The Rules of the 5

The Rules of the 5

25 Jun 2018    

In this TotW, we’ll look at how the special member functions can affect code gen. But before we do that, let’s look at the semantics of how adding a special member affects other members. The following picture, taken from Howard Hinnant’s talk perfectly summarizes this:

Slide

Take a minute or two to go through the above image, or even checkout the talk if you’re interested.

Now, to start off, I’d like to clarify a few things. Be prepared, this is a long one!

Firstly, adding = default to a special member is pretty much the same as not declaring it and letting the compiler generate one for you. The best thing you can do is, don’t declare OR default any special member unless you absolutely need to.
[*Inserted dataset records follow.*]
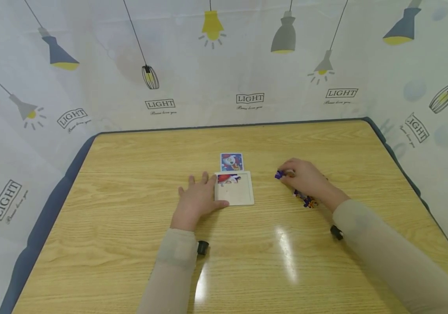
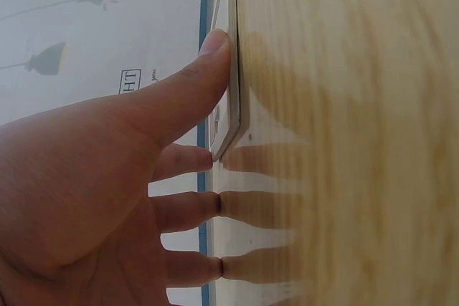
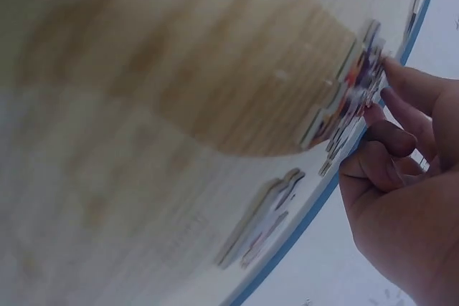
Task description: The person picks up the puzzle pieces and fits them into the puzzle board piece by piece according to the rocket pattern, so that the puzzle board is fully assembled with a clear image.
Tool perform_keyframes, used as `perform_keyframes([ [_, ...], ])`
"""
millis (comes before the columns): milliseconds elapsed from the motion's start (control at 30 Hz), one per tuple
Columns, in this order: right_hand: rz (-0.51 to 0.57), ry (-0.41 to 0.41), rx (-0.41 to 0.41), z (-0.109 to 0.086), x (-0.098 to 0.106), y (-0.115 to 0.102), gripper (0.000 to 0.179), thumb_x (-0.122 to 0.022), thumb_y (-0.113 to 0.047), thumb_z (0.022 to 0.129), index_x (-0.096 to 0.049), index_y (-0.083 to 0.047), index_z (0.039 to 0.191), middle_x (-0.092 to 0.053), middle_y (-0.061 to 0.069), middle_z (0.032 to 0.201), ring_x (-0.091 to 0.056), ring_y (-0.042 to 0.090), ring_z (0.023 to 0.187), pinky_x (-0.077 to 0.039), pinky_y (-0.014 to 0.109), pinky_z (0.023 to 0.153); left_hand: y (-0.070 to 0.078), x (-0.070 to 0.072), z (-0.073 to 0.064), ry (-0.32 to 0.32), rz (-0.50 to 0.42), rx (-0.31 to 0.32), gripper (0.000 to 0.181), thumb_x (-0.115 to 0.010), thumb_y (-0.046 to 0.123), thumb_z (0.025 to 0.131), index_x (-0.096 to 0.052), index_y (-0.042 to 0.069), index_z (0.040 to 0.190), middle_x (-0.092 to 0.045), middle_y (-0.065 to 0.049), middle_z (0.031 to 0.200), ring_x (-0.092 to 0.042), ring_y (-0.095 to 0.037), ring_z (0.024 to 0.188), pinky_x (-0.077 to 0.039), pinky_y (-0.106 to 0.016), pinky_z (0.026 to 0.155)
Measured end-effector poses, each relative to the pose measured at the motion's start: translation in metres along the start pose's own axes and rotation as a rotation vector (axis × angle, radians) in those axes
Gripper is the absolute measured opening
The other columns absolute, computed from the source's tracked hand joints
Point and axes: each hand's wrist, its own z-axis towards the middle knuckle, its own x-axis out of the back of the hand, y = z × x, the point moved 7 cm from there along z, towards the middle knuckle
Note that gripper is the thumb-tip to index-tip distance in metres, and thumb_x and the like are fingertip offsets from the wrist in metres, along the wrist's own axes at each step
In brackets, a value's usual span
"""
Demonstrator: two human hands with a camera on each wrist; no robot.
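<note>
A white puzzle tray [image 1: 234,196] lies flat on the table, with a few red, white and purple pieces [image 1: 227,178] fitted along its top left. Against its left side rests my left hand [image 1: 195,199], fingers spread, the thumb lying on the tray's near edge. The left wrist view shows that thumb [image 2: 215,51] on the rim and the other fingertips down on the tabletop. Off to the right, my right hand [image 1: 304,176] pinches a purple puzzle piece [image 1: 278,174] between thumb and fingers. Loose puzzle pieces [image 1: 309,202] lie beneath this hand, partly hidden by it.
Just beyond the tray sits a picture card [image 1: 231,162] with a white character in a red hat. The wooden table [image 1: 129,261] has a dark edge, and a lamp-printed curtain [image 1: 192,78] stands along its back and sides. A small black device [image 1: 203,248] is at the left cuff.
</note>
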Motion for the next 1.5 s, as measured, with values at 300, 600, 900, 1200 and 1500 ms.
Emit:
perform_keyframes([
  [300,-0.138,-0.004,-0.055,0.006,-0.011,-0.015,0.048,-0.075,-0.049,0.098,-0.071,-0.012,0.128,-0.074,0.006,0.106,-0.068,0.022,0.088,-0.059,0.041,0.08,0.0,0.001,0.0,-0.001,0.001,0.002,0.1,-0.071,0.066,0.093,-0.027,0.023,0.171,-0.016,-0.012,0.18,-0.011,-0.053,0.164,-0.016,-0.082,0.124],
  [600,-0.037,-0.031,0.001,0.003,-0.016,-0.016,0.039,-0.063,-0.038,0.108,-0.068,-0.009,0.133,-0.075,0.005,0.09,-0.057,0.015,0.06,-0.047,0.031,0.056,0.0,-0.001,0.002,-0.002,0.0,0.003,0.1,-0.071,0.066,0.093,-0.026,0.023,0.171,-0.015,-0.011,0.18,-0.01,-0.052,0.164,-0.014,-0.081,0.125],
  [900,-0.206,-0.096,0.221,-0.01,-0.011,-0.021,0.051,-0.076,-0.035,0.1,-0.067,-0.015,0.145,-0.063,0.01,0.14,-0.068,0.026,0.112,-0.06,0.051,0.097,0.002,0.001,-0.003,-0.009,-0.011,0.009,0.098,-0.071,0.063,0.095,-0.026,0.021,0.171,-0.016,-0.012,0.18,-0.012,-0.052,0.164,-0.016,-0.081,0.126],
  [1200,-0.283,-0.1,0.235,-0.011,-0.011,-0.019,0.045,-0.076,-0.039,0.1,-0.072,-0.015,0.137,-0.065,0.005,0.138,-0.071,0.024,0.11,-0.062,0.049,0.092,0.001,0.002,-0.001,-0.004,0.0,0.008,0.1,-0.071,0.066,0.093,-0.026,0.023,0.171,-0.015,-0.011,0.18,-0.01,-0.052,0.164,-0.015,-0.081,0.126],
  [1500,-0.275,-0.064,0.188,-0.011,-0.005,-0.02,0.046,-0.078,-0.05,0.096,-0.075,-0.013,0.123,-0.072,0.004,0.124,-0.071,0.019,0.098,-0.062,0.047,0.09,0.002,0.002,-0.002,-0.004,-0.004,0.01,0.099,-0.071,0.066,0.094,-0.026,0.023,0.171,-0.015,-0.011,0.18,-0.01,-0.052,0.164,-0.015,-0.081,0.125],
])
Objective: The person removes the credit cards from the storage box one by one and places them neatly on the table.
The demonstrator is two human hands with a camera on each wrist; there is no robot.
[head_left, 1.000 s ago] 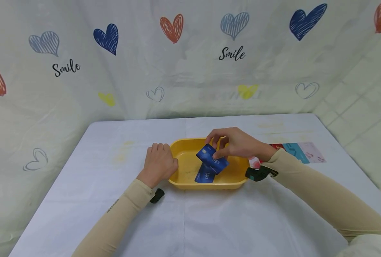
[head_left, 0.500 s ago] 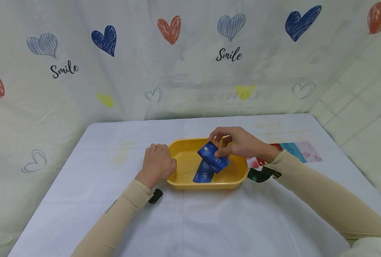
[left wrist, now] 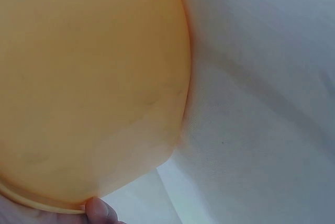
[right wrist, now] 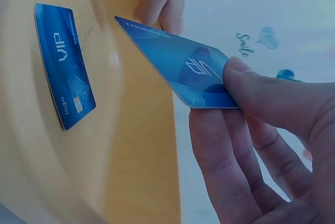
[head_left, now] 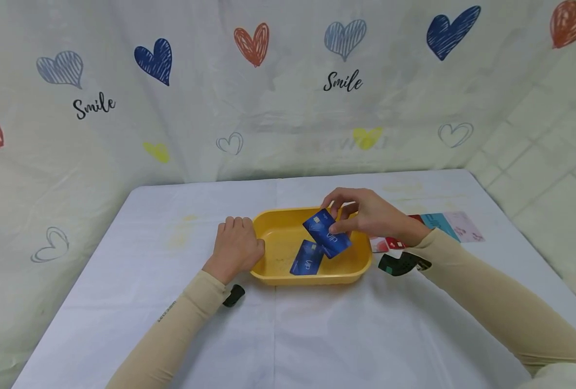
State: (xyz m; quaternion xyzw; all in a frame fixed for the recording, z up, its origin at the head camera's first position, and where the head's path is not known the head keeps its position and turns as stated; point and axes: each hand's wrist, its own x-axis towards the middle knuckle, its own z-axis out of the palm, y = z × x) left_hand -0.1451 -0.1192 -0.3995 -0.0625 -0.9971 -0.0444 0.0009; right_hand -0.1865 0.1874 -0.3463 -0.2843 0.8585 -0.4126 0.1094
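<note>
A yellow plastic tray (head_left: 275, 251) rests on the white-covered table. My left hand (head_left: 238, 246) grips its left rim, the thumb at the edge in the left wrist view. Above the tray, my right hand (head_left: 375, 213) pinches a blue VIP card (head_left: 326, 231) between thumb and fingers; in the right wrist view this card (right wrist: 180, 69) is tilted. A second blue VIP card (head_left: 307, 258) lies inside the tray, leaning against its near side in the right wrist view (right wrist: 65, 67).
Right of the tray lies a row of cards: a pink patterned card (head_left: 468, 227), a teal card (head_left: 437, 221) and red ones (head_left: 395, 243), partly covered by the right hand and wrist. A curtain (head_left: 288, 108) printed with hearts hangs behind the table.
My right hand has lifted the held card slightly up and to the right, showing more of the card below. The left hand stays on the tray rim; the view shifts slightly.
</note>
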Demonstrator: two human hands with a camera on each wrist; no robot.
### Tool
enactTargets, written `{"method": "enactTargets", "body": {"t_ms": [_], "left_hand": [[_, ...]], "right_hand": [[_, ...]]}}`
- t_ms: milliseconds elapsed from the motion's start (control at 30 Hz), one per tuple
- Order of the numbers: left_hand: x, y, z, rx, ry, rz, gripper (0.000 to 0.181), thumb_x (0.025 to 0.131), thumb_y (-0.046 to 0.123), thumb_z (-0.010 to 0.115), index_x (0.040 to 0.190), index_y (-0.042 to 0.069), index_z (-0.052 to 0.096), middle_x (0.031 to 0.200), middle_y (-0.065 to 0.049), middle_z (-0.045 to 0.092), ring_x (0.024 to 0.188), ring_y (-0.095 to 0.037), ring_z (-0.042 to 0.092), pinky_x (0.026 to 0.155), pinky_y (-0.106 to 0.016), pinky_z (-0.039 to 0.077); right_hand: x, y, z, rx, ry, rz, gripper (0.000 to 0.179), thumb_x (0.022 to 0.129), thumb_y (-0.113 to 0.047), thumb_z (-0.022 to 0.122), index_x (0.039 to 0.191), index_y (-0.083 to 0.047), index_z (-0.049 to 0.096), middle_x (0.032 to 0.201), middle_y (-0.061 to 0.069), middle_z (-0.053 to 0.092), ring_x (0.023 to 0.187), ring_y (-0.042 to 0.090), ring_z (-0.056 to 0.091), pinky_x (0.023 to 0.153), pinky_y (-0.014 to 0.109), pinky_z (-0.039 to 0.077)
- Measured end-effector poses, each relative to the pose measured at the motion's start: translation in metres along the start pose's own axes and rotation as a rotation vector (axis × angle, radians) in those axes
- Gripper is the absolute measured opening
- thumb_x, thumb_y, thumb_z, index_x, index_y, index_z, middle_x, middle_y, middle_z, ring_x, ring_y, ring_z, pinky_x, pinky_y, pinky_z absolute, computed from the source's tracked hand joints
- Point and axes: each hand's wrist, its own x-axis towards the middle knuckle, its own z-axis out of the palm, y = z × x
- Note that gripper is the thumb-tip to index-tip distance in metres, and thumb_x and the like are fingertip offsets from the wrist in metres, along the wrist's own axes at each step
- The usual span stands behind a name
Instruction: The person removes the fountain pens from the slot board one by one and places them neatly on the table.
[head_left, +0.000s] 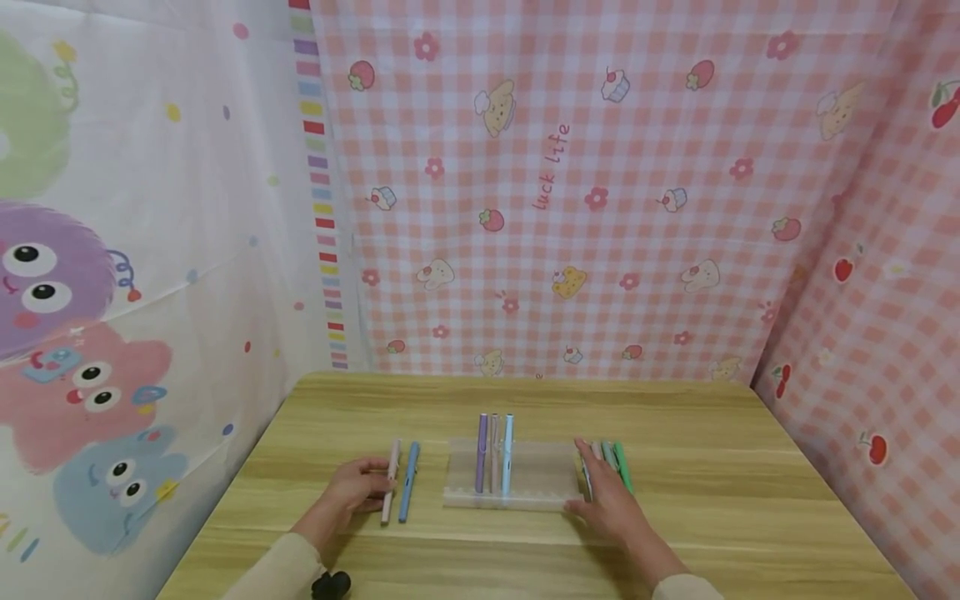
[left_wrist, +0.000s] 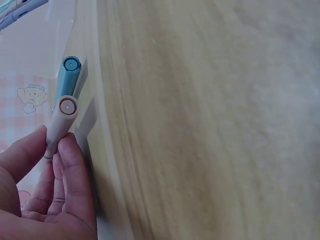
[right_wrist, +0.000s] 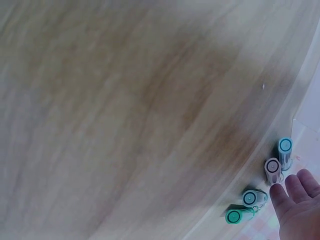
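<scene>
My left hand (head_left: pixel 352 490) pinches a pale pink pen (head_left: pixel 391 483) between thumb and fingers, as the left wrist view also shows. Just right of it lies a blue pen (head_left: pixel 408 483). A clear plastic pen tray (head_left: pixel 547 475) sits mid-table, holding a purple pen (head_left: pixel 482 454), a mauve pen (head_left: pixel 494 475) and a light blue pen (head_left: pixel 508 454) side by side. At the tray's right end is my right hand (head_left: pixel 611 504), its fingers extended and gripping nothing. Several pens lie by that hand, a green pen (head_left: pixel 623 468) outermost; it partly hides them in the head view.
The wooden table (head_left: pixel 480 558) runs back to a pink checked curtain (head_left: pixel 637 250). A white curtain with cartoon figures (head_left: pixel 97 367) hangs on the left. Beside the left sleeve, a small black object (head_left: pixel 331 585) shows at the lower edge.
</scene>
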Motion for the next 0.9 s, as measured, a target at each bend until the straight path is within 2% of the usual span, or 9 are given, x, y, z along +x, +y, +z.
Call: {"method": "enactTargets", "body": {"t_ms": [300,500,900], "left_hand": [[0.003,0.004,0.002,0.071,0.007,-0.019,0.042,0.08,-0.005,0.073,0.12,-0.01,0.06,0.088,-0.008,0.068,0.076,-0.02,0.063,0.065,-0.035,0.054],[0.0,0.01,0.005,0.123,0.005,-0.029,0.04,0.08,-0.004,0.073,0.118,-0.011,0.061,0.086,-0.009,0.067,0.074,-0.019,0.062,0.063,-0.032,0.054],[0.0,0.01,0.012,0.179,0.033,0.018,0.039,0.078,-0.008,0.073,0.114,-0.013,0.061,0.078,-0.006,0.066,0.066,-0.015,0.06,0.056,-0.028,0.051]], "right_hand": [[0.0,-0.002,0.0,-0.009,0.003,0.022,0.098,0.079,-0.015,0.084,0.156,-0.01,0.024,0.149,0.03,0.037,0.136,0.05,0.033,0.104,0.065,0.032],[-0.001,-0.003,0.0,-0.007,0.001,0.033,0.098,0.08,-0.015,0.083,0.157,-0.012,0.023,0.15,0.028,0.037,0.137,0.048,0.034,0.105,0.064,0.032],[-0.002,-0.005,-0.002,0.001,-0.003,0.026,0.097,0.08,-0.015,0.083,0.157,-0.012,0.023,0.15,0.028,0.038,0.137,0.049,0.033,0.104,0.065,0.033]]}}
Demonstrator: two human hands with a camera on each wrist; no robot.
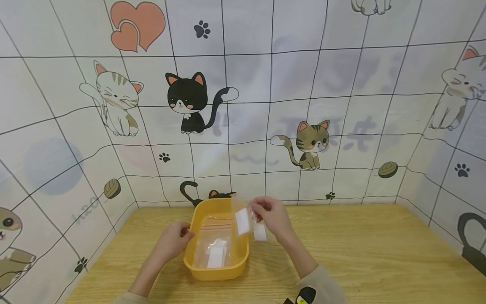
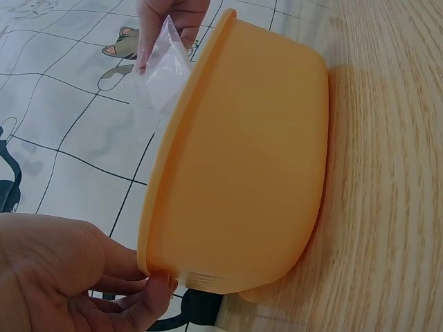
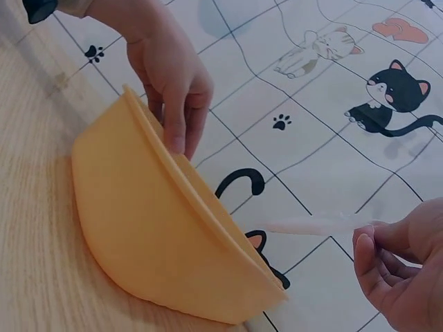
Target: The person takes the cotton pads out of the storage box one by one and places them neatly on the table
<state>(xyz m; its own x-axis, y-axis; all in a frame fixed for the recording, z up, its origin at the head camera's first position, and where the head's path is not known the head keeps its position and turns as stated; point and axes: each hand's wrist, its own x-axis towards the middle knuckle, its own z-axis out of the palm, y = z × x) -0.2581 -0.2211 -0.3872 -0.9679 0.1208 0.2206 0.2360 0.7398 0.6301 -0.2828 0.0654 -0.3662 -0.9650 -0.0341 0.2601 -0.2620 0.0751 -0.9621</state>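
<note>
A yellow plastic tub [image 1: 216,274] stands on the table. My left hand [image 1: 174,240] grips its left rim, thumb and fingers on either side of the edge in the left wrist view. Inside the tub lie clear zip bags [image 1: 212,236] with reddish seal lines, the top one showing a white piece. Over the tub's right rim, my right hand [image 1: 274,215] pinches clear plastic bagging [image 1: 242,221] between thumb and fingertips. Two white pieces show in it, one over the rim, the other just right of it. From the right wrist, this bagging [image 3: 315,224] appears thin and nearly edge-on.
The wood-grain table [image 1: 364,253] extends to both sides of the tub. Behind it and at both sides hangs a white gridded cloth [image 1: 250,118] printed with cartoon cats, paw prints and hearts. The tub's far end is close to the back cloth.
</note>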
Secondly, adding = default anywhere but the (first) declaration is very different from the above. The compiler doesn’t know till the link stage that the member function being declared isn’t anything fancy. Semantically, it means the class/struct will NOT be trivially constructible/copyable/movable. This can cause problems with value semantics and can be a major deciding factor for qualifying a class/struct as a POD type. Do NOT do this unless you actually need it (eg: when anchoring a virtual destructor).

// data.h
class Data
{
    int m_data;
    float m_bytes_loaded;
public:
    Data(); // Adding = default here makes it trivially constructible
};

// data.cpp

// NOT trivially constructible
// Even if this is moved into data.h and made non-inline
Data::Data() = default;

Lastly, constructors don’t really affect code gen/copying/moving that much. Even user defined constructors!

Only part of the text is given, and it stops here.